Brief: Among the entries below, find the lines with "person" and copy them.

Exercise data:

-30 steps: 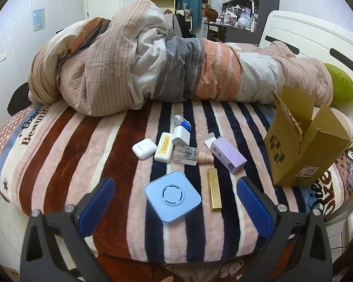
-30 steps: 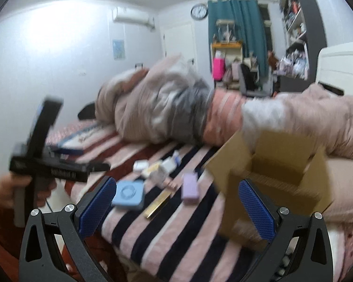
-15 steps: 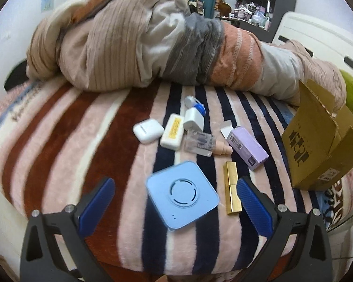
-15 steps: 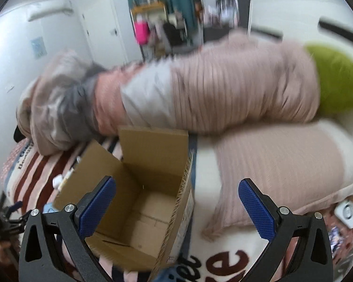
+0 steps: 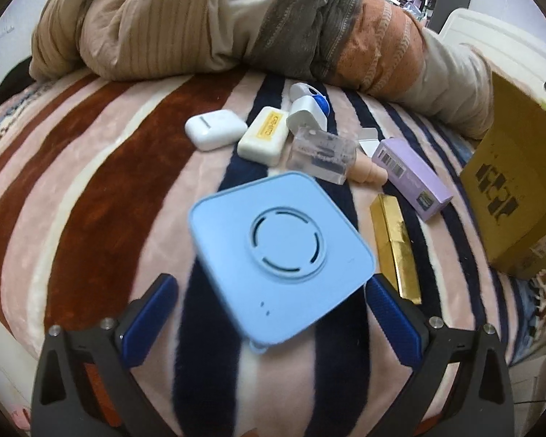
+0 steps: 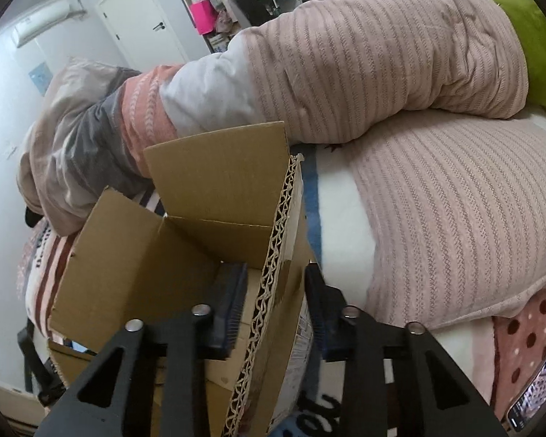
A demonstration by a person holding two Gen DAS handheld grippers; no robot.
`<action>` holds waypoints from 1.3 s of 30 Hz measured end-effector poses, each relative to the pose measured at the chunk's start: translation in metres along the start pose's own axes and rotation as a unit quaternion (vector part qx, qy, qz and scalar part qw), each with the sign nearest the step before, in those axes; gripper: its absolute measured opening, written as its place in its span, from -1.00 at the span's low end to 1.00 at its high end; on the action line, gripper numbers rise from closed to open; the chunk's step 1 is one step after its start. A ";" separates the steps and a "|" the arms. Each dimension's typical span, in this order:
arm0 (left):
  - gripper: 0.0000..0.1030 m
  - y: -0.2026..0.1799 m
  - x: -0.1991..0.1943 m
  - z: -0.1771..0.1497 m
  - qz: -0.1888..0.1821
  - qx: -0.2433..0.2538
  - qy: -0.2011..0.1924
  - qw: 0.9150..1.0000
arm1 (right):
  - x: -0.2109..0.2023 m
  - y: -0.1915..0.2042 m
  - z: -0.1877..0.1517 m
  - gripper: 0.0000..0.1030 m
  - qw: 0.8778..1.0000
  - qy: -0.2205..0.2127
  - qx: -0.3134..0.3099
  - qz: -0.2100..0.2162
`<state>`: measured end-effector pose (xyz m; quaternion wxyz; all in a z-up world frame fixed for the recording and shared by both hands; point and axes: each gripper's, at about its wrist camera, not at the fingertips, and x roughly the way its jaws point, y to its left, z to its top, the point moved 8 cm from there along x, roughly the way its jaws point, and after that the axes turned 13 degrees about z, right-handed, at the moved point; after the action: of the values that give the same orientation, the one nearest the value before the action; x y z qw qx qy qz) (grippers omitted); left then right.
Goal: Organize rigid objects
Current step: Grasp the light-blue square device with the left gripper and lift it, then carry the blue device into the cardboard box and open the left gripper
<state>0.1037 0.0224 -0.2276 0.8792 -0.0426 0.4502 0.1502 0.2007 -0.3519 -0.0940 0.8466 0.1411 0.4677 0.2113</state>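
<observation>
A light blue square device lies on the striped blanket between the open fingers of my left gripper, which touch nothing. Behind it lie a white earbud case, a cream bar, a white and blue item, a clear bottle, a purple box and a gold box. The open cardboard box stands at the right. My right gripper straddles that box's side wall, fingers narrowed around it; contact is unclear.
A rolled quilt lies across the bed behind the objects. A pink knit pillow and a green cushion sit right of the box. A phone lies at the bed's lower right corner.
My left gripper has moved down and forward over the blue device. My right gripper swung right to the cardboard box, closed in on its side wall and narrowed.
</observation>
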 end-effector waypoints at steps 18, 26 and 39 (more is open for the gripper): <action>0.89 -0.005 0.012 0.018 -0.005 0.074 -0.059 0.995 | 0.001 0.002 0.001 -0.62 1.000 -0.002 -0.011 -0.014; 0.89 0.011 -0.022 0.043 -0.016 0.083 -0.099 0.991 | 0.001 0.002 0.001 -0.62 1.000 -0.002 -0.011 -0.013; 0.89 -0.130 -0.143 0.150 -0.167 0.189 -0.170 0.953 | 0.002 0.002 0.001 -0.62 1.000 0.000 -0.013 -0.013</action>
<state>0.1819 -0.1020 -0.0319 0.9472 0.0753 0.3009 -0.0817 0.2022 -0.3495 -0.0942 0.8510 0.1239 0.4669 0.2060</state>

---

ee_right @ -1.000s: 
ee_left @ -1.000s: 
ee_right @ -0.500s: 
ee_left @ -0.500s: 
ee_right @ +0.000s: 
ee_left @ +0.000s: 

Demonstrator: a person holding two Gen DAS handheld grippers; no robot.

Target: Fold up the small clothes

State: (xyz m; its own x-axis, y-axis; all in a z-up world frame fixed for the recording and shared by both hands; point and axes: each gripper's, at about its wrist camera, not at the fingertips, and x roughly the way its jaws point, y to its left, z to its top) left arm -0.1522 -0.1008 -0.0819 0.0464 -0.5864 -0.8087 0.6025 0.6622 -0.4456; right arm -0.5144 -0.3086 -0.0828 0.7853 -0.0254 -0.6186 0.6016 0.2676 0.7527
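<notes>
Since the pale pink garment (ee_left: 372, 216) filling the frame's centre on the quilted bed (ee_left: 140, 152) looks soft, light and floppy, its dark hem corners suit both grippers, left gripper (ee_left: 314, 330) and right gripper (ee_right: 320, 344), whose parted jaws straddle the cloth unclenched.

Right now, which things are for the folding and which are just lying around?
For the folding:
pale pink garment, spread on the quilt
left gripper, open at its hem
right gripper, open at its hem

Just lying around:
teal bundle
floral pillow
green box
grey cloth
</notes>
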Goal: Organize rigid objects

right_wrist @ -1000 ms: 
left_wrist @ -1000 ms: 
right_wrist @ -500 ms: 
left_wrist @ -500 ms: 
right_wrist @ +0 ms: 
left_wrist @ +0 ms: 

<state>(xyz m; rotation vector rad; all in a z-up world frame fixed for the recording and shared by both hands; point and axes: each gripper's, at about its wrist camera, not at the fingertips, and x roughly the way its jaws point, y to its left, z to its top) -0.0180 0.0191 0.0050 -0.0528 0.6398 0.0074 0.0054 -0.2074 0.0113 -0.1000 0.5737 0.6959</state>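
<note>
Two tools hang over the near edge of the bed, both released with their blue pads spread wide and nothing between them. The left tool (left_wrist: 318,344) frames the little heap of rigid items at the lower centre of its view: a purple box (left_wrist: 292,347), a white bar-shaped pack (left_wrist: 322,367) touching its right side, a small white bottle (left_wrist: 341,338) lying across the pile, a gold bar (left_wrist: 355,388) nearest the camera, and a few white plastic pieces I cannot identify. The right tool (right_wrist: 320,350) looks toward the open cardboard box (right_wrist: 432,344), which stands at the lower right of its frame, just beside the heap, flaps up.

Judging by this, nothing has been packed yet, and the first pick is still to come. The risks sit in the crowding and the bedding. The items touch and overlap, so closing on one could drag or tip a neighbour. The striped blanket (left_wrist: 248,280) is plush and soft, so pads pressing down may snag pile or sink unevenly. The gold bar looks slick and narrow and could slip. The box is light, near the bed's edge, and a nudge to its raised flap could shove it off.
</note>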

Answer to the exercise:
A demonstration by a person holding two Gen DAS handheld grippers; no robot.
Demonstrator: a person holding two Gen DAS handheld grippers; no robot.

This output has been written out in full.